DESCRIPTION OF THE TASK
If a line in the records below holds the word "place", copy it.
--
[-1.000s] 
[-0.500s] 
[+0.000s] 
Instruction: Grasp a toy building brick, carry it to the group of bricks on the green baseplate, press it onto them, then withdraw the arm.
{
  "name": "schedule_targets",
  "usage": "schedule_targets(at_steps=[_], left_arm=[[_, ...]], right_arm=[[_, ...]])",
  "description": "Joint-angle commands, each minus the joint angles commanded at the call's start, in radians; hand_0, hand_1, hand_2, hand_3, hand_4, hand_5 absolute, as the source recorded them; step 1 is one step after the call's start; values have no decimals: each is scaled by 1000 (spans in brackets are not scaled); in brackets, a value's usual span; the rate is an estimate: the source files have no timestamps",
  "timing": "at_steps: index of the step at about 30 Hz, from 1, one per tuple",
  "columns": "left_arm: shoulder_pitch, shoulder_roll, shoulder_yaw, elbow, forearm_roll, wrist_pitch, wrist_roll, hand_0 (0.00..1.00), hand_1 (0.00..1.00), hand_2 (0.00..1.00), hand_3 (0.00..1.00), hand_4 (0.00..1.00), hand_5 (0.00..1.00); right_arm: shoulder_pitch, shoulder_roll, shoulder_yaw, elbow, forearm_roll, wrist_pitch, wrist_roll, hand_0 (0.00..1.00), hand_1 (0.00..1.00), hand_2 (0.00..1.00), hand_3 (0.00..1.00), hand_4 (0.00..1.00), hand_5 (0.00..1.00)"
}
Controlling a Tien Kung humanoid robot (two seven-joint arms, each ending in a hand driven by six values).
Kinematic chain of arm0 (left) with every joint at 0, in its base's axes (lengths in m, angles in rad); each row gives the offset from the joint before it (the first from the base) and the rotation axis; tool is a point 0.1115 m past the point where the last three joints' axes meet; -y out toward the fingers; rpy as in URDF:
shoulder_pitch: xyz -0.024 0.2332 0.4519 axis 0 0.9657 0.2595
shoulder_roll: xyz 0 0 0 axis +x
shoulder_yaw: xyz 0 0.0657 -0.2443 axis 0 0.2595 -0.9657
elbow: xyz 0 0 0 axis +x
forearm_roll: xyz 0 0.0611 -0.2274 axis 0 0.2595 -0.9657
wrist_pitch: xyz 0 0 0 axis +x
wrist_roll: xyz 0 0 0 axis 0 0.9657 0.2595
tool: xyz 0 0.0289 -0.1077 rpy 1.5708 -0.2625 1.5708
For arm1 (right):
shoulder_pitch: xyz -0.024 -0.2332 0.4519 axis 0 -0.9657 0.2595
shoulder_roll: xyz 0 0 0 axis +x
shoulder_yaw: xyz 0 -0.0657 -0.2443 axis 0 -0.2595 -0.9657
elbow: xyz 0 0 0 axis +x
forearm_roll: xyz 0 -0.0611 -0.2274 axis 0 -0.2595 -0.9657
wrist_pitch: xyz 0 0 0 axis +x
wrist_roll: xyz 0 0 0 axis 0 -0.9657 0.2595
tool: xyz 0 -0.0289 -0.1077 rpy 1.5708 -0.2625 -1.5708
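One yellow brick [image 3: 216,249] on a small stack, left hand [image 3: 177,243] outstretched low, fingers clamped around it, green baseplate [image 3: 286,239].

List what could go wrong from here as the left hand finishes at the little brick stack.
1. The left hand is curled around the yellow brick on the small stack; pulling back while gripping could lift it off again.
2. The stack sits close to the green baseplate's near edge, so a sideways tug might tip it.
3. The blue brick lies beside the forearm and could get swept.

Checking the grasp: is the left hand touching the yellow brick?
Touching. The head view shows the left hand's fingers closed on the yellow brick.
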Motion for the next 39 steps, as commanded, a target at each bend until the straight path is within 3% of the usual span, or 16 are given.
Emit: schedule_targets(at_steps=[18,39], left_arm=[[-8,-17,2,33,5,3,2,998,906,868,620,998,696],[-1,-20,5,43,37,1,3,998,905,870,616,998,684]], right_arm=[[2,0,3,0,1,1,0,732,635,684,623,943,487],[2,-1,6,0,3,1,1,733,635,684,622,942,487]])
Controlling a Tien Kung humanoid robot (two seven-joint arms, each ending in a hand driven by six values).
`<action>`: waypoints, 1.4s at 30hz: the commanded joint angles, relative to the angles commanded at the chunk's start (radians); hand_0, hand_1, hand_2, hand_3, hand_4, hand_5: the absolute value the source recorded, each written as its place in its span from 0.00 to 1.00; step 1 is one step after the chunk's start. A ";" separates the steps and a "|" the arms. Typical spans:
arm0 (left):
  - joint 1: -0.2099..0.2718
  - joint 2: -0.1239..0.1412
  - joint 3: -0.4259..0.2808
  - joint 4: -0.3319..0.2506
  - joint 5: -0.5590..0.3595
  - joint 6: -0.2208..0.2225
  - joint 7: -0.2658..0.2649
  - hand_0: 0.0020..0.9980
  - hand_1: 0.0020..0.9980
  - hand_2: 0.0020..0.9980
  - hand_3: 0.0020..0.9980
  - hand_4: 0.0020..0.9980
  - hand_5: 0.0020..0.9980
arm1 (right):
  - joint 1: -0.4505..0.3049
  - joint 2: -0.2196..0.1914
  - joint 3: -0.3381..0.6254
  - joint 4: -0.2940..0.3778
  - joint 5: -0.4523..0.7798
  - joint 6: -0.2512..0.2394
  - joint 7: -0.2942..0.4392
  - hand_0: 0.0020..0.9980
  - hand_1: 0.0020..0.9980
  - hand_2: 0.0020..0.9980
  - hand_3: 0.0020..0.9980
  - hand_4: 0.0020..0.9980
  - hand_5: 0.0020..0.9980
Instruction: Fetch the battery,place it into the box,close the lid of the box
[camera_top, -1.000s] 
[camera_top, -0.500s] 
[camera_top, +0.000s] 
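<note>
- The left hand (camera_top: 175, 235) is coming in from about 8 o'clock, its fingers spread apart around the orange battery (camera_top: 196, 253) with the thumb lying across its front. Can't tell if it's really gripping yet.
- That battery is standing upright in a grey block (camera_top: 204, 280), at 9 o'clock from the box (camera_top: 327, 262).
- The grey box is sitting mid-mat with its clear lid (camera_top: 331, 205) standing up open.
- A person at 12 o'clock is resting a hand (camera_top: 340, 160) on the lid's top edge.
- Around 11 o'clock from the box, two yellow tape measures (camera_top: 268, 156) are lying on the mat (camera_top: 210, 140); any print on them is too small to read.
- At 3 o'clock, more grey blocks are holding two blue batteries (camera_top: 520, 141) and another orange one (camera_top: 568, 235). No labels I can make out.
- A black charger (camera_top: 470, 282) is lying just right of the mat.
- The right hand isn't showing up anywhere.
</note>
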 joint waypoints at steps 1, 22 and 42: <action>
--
SOLUTION FOR THIS PROBLEM
`<action>`: waypoints, 1.4s at 30hz: the commanded joint angles, relative to the angles commanded at the chunk's start (radians); hand_0, hand_1, hand_2, hand_3, hand_4, hand_5: the absolute value the source recorded, each written as its place in its span from 0.00 to 1.00; step 1 is one step after the chunk's start. A ";" separates the steps and a "|" the arms. Typical spans:
Instruction: Fetch the battery,place it into the box,close the lid of the box

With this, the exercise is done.